Give an exact copy of the data that follows, but none of its pictures.

Data shown:

»»

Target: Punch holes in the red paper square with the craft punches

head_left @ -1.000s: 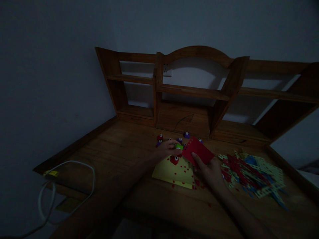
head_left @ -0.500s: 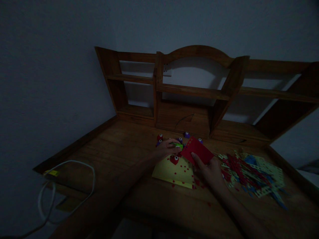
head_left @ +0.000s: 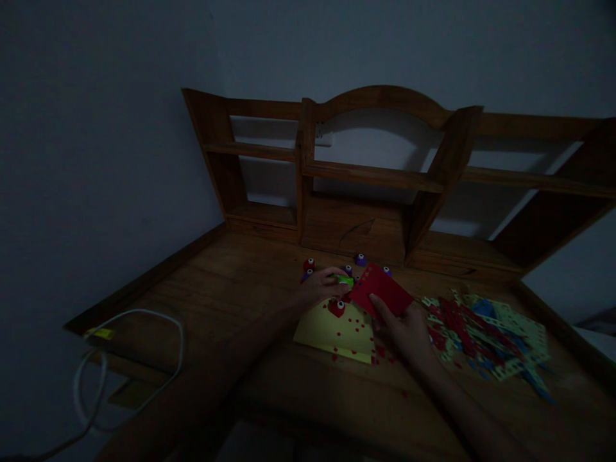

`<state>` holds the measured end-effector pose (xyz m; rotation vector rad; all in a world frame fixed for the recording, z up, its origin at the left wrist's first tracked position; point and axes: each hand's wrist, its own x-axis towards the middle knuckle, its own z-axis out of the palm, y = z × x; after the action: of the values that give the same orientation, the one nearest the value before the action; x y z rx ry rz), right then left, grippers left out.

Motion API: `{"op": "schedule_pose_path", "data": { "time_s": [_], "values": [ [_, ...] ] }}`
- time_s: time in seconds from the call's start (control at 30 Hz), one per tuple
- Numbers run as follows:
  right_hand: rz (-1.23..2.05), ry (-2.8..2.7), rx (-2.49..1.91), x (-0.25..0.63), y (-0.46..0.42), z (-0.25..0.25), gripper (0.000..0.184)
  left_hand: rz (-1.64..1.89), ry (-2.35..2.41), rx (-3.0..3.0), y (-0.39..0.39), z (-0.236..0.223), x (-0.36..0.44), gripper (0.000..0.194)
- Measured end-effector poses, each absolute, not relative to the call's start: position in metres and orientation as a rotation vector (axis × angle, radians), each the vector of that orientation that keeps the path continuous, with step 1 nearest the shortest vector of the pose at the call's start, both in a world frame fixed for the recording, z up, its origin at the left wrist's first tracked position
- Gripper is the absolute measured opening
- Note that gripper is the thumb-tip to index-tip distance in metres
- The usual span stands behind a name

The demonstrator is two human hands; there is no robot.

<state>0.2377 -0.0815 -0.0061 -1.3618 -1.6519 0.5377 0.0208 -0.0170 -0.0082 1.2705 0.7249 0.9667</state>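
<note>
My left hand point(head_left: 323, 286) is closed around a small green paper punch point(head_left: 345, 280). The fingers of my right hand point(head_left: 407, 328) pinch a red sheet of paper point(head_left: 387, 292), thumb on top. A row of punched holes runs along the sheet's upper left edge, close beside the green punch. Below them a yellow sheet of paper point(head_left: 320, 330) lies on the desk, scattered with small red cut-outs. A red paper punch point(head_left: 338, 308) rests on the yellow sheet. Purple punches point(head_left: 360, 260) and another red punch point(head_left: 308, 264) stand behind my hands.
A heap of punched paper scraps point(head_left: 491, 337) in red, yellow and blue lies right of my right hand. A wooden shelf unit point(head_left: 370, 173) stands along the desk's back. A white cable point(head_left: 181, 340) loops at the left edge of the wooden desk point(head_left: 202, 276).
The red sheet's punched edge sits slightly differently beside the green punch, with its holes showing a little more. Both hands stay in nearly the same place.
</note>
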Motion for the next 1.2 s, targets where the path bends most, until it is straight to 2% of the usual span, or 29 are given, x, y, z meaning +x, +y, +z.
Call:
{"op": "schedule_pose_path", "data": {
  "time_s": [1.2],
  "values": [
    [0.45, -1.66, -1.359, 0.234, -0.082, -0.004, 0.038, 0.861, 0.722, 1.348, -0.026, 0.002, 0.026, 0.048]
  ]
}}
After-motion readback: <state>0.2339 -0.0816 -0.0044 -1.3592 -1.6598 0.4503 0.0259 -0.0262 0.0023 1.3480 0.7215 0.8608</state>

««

Exercise result:
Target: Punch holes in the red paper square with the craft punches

head_left @ -1.000s: 
head_left @ -0.500s: 
head_left @ +0.000s: 

`<state>` holds the measured end-effector pose (xyz m; rotation vector rad; all in a world frame fixed for the recording, z up, its origin at the left wrist's first tracked position; point and axes: each hand's wrist, its own x-axis towards the middle knuckle, its own z-axis out of the palm, y = z × x; after the action: of the values that give the same orientation, the one nearest the value before the action; x y z rx ry rz), right then left, grippers left out.

Motion API: `{"op": "schedule_pose_path", "data": { "time_s": [_], "values": [ [_, ...] ] }}`
- time_s: time in seconds from the call's start (control at 30 Hz), one per tuple
- Numbers run as follows:
  right_hand: rz (-1.23..2.05), ry (-2.8..2.7), rx (-2.49..1.91), x (-0.25..0.63), y (-0.46..0.42), z (-0.25..0.25), gripper (0.000..0.184)
  left_hand: rz (-1.64..1.89), ry (-2.35..2.41), rx (-3.0..3.0), y (-0.39..0.39), z (-0.236..0.223), x (-0.36..0.44), gripper (0.000..0.194)
- Measured end-effector poses, each absolute, not relative to the call's start: position in metres and orientation as a rotation vector (axis × angle, radians), each the vector of that orientation that keeps the path continuous, with step 1 nearest the shortest vector of the pose at the call's start, both in a world frame fixed for the recording, z up, its origin at the left wrist's first tracked position
- Gripper is the absolute measured opening
- Note that gripper is the thumb-tip to index-tip distance in metres
- The usual span stands behind a name

The demonstrator is two human hands; there is no robot.

<state>0.2377 -0.0815 -0.0061 -1.3618 -1.6519 0.5377 0.0208 -0.0170 -0.0082 1.2705 0.7249 0.9667</state>
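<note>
My left hand point(head_left: 323, 286) is closed around a small green paper punch point(head_left: 345, 280). The fingers of my right hand point(head_left: 407, 328) pinch a red sheet of paper point(head_left: 387, 292), thumb on top. A row of punched holes runs along the sheet's upper left edge, close beside the green punch. Below them a yellow sheet of paper point(head_left: 320, 330) lies on the desk, scattered with small red cut-outs. A red paper punch point(head_left: 338, 308) rests on the yellow sheet. Purple punches point(head_left: 360, 260) and another red punch point(head_left: 308, 264) stand behind my hands.
A heap of punched paper scraps point(head_left: 491, 337) in red, yellow and blue lies right of my right hand. A wooden shelf unit point(head_left: 370, 173) stands along the desk's back. A white cable point(head_left: 181, 340) loops at the left edge of the wooden desk point(head_left: 202, 276).
The red sheet's punched edge sits slightly differently beside the green punch, with its holes showing a little more. Both hands stay in nearly the same place.
</note>
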Motion for the next 1.2 s, targets where the path bends most, until it is straight to 2% of the usual span, or 29 are given, x, y, z meaning +x, +y, +z.
Call:
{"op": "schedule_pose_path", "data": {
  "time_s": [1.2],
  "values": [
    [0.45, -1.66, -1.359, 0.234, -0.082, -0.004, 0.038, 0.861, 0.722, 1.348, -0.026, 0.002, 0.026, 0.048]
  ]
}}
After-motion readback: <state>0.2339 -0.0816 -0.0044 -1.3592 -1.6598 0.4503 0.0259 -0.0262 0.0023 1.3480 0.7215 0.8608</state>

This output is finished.